—Ни капли не могу, но благодарю вашу честь от души, как если бы все выпил.
Поставил я стакан, как он был, нетронутый, да и вышел, и когда я дотащился до порога и вышел на улицу, соседские ребятишки, игравшие в камешки, бросили игру и собрались вокруг меня, чтобы узнать, что меня так огорчило; я все им рассказал, и на сердце у меня полегчало, как поговорил я с этими бедными детьми, в которых еще осталось простое чувство. Они же, узнав, что сэр Конди навсегда покидает замок Рэкрент, подняли такой вой, что слышно было на том конце улицы, а один — хороший такой мальчик, мой господин как раз в то утро дал ему яблоко,— плакал громче всех; но, впрочем, все одинаково его жалели, потому как сэр Конди пользовался у детей большой любовью — он всегда без единого слова позволял им собирать орехи в его лесах, хоть миледи и возражала. Люди, по большей части стоявшие в этот час на пороге своих домов, услыхали детский плач и стали спрашивать, в чем тут дело, а как услышали новость, так собрались в великом гневе против сына моего Джейсона и в ужасе при мысли о том, что он теперь будет над ними господином, закричали:
—Не хотим Джейсона! Не хотим Джейсона! Сэр Конди! Сэр Конди! Сэр Конди Рэкрент на вечные времена!
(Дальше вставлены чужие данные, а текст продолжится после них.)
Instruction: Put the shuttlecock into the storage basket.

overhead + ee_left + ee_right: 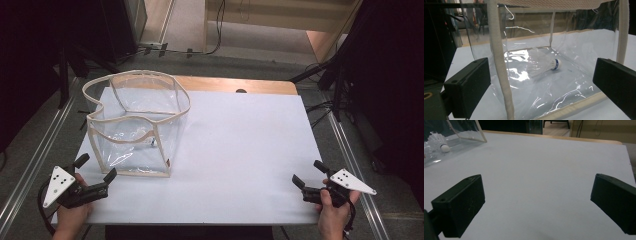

Толпа так выросла и так расшумелась, что я испугался и поспешил домой предупредить сына, чтобы он поскорее уходил или спрятался куда, опасаясь последствий. Но Джейсон мне все не верил, пока они не окружили дом и не подступили с громкими криками к самым окнам. Тут он страшно побледнел и спросил сэра Конди, как ему поступить.
—Я тебе скажу, как поступить, — отвечал сэр Конди, смеясь над его испугом. — Сначала допей свой стакан, а потом подойдем к окну и покажемся, и я им скажу — или ты сам, если хочешь, — что я переезжаю в охотничий домик — по собственному своему желанию, ради поправки здоровья и перемены воздуха, — и буду жить там до конца своих дней.
—Пусть будет так, — сказал Джейсон, хоть он никогда о том и не помышлял; но не мог же он в такой опасный момент еще препираться из-за охотничьего домика. Ну, а сэр Конди поднял раму и все объяснил, и поблагодарил всех своих друзей и попросил их взглянуть на чашу с пуншем и заметить, что они сидят с Джейсоном за пуншем, как добрые друзья, так что толпа успокоилась, и он велел выслать им виски, чтоб они выпили за его здоровье. То был последний раз, что в замке Рэкрент пили за здоровье моего господина.
На следующий же день, будучи слишком горд, как он мне сказал, чтобы оставаться хоть на час дольше в доме, который ему уже не принадлежал, он отправился в охотничий домик, а я спустя несколько часов за ним. Весь О’Шоглин его оплакивал, я и остался послушать, о чем говорят люди, а после пересказал все бедному моему господину; он был очень невесел, лежал в постели и жаловался на сильную боль в сердце, но я-то подумал, что это все от огорчения из-за всей этой истории, не говоря уж об обидах, выпавших на его долю в последнее время; и, зная его натуру с детства, я взял свою трубку и, раскурив ее у камина, стал ему рассказывать, как все его любят и как все о нем жалеют в графстве, — ему сразу и полегчало.